Like many penniless, voracious college students, instant ramen saw me through many late night study sessions back in the day. When the fridge was empty and the pantry otherwise bare, I could always count on a packet or two of freeze-dried noodles to see me through the lean times. They still hold a special place in my heart, the mere thought of those chewy wheat strands swimming in a salty sea of vegetable broth sends my head spinning with hunger, but I’d like to think that my palate has evolved quite a bit since then. Now my approach is a good deal spicier, fresher, and undoubtedly healthier.
No longer shackled to those quick-cooking fried noodle bricks, I’ve found that buckwheat soba noodles takes only a minute or two longer to reach al dente perfection while adding depth and a pleasant earthiness to the entire bowl. Kimchi is the star of the show here, so even if you don’t have all the vegetables suggested below, you can easily make up the difference by just piling on the peppery pickled cabbage instead. Read labels carefully to avoid fishy additions, or make your own if you have extra time to plan ahead. Recipe and photos from Instant Kimchi Noodle Soup are reprinted with permission from Real Food, Really Fast by Hannah Kaminsky © 2018.
Serves: 4 to 6
- 4 ounces dry soba noodles
- 2 cups drained vegan kimchi, plus 1/2 cup brine (or see Note)
- 4 scallions, sliced
- 2 tablespoons soy sauce
- 1 tablespoon instant wakame flakes
- 1/2 cup sliced cremini or button mushrooms
- 1 small zucchini, halved and thinly sliced
- 3/4 pound firm tofu, diced
- 6 cups mushroom or vegetable broth
Bring a large saucepan of water to a boil over high heat. Add the soba noodles and cook until just tender, about 3 to 4 minutes. Drain and immediately rinse with cold water to prevent them from getting mushy. Set aside.

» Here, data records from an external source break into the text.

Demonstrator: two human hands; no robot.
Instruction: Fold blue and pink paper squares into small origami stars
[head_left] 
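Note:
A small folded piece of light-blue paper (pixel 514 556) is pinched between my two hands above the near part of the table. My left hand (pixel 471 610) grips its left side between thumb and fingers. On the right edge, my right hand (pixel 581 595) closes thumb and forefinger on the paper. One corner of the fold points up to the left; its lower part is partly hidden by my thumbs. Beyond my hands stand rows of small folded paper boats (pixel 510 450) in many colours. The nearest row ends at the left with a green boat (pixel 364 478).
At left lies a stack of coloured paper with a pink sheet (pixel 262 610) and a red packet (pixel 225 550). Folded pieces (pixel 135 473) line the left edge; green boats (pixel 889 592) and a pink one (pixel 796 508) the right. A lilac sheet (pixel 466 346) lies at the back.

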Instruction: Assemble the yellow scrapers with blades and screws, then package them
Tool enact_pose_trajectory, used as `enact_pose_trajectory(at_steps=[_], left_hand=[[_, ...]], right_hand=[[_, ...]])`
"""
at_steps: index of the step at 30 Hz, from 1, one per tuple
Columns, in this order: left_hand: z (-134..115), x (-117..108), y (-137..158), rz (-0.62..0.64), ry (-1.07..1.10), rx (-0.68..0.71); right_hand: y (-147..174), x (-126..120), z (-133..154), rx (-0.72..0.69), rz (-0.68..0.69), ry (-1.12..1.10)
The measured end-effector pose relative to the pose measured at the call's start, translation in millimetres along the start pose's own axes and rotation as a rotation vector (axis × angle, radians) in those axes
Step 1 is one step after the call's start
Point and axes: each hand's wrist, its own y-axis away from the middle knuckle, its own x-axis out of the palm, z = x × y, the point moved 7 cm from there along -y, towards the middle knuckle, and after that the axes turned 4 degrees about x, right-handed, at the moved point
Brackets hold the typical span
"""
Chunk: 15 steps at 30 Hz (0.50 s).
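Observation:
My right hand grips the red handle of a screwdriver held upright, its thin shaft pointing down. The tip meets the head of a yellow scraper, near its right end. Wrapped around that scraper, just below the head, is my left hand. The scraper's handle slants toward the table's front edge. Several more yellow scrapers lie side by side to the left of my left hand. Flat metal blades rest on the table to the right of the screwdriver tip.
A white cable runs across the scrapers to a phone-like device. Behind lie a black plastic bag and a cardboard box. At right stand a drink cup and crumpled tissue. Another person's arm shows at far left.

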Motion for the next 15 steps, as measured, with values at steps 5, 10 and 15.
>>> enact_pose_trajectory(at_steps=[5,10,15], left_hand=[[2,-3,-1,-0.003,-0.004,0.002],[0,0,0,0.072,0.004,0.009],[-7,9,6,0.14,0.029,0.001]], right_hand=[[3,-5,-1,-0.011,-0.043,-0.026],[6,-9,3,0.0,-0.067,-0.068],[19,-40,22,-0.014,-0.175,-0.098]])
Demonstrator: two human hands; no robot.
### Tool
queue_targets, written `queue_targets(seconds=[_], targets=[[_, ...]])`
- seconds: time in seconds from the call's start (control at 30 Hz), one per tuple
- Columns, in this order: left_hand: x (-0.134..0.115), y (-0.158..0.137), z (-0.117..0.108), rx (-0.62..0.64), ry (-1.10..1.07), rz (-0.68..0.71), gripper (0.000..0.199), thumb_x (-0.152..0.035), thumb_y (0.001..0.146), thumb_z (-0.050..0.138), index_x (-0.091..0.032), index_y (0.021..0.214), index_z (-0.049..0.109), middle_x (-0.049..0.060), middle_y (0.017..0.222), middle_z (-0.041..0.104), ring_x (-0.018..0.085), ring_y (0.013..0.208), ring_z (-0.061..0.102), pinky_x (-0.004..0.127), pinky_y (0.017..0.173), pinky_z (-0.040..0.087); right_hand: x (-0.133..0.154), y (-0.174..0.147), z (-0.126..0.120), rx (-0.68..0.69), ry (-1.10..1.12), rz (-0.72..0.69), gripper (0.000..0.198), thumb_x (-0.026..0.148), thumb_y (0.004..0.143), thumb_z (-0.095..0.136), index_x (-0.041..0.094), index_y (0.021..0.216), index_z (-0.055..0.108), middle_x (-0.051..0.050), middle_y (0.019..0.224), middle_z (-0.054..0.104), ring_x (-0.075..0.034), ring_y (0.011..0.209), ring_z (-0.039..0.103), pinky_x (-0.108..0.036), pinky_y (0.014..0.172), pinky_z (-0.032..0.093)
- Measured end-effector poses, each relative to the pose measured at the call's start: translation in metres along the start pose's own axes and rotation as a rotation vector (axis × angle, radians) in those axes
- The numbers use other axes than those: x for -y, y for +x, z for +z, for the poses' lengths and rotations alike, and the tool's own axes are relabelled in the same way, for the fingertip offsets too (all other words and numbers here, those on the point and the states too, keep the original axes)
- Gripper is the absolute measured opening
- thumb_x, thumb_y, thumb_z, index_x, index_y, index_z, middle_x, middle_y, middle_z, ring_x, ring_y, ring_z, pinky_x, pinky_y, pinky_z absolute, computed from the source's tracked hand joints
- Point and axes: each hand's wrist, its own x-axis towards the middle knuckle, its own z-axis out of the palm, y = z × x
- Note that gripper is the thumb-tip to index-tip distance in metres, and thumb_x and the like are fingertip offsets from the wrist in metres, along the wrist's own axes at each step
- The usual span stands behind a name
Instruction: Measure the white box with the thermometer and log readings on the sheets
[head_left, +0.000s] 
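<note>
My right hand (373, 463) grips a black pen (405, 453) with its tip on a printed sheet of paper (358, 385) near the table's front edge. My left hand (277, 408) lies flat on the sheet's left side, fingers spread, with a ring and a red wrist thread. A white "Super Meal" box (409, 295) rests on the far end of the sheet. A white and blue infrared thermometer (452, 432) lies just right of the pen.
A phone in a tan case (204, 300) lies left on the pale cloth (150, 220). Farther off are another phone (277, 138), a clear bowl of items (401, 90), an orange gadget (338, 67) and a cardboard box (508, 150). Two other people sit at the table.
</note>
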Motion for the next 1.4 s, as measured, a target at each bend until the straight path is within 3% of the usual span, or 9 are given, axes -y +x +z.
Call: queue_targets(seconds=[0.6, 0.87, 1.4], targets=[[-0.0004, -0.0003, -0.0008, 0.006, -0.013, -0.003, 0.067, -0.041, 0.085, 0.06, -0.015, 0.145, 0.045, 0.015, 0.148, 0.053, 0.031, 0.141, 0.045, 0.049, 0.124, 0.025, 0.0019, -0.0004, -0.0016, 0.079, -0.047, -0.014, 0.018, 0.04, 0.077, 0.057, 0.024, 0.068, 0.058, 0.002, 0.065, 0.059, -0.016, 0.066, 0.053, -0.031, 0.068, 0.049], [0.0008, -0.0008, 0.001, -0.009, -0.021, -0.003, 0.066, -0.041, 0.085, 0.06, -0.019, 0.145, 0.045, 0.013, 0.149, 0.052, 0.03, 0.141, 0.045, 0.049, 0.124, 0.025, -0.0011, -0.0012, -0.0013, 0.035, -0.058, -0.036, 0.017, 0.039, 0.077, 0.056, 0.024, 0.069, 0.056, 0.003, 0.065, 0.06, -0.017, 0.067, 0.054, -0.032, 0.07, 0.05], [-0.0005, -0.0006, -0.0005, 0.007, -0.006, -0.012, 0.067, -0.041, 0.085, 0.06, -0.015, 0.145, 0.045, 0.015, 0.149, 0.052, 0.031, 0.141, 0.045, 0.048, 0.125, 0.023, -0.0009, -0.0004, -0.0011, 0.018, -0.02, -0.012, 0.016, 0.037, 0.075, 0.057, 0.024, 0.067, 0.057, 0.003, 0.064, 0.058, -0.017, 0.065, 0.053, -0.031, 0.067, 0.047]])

Meanwhile, pile the kimchi, all the vegetables, and tofu into a large pot along with the broth. Cover and set over high heat on the stove. Bring to a boil, reduce heat to keep the liquid at a lively simmer, and cook just until the vegetables are tender and the tofu has absorbed the flavorful stock.
Divide the noodles evenly between 4 or 6 bowls, depending on how many mouths you have to feed (or how hungry you are.) Ladle the soup on top and serve right away. The soup itself can be made in advance and kept in the fridge for up to three days as long as the noodles are kept separate. Buckwheat isn’t as resilient as plain wheat and will quickly become gummy as it sits in the broth.
Kimchi is traditionally fermented over the course of several days, if not weeks, but you can whip up a satisfying quick-fix imitation with a bit of ingenuity and a few basic kitchen staples. Roughly chop a head of Napa cabbage and plunge it into boiling water for 5 to 6 minutes, until tender, then quickly rinse under cold water.
Toss it into a large bowl with 2 tablespoons chile paste or sriracha, 2 tablespoons rice vinegar, 1 tablespoon soy sauce, 3 or 4 chopped scallions, and 1 teaspoon each garlic powder and ginger powder. Mix it all aggressively with your hands to further break down and soften the cabbage. Feel free to add in extra vegetables like sliced radishes, carrots, or cucumbers to liven up the mix, too. Since this is not an actual pickle, it will only keep in the fridge for 1 to 2 weeks in an air-tight container.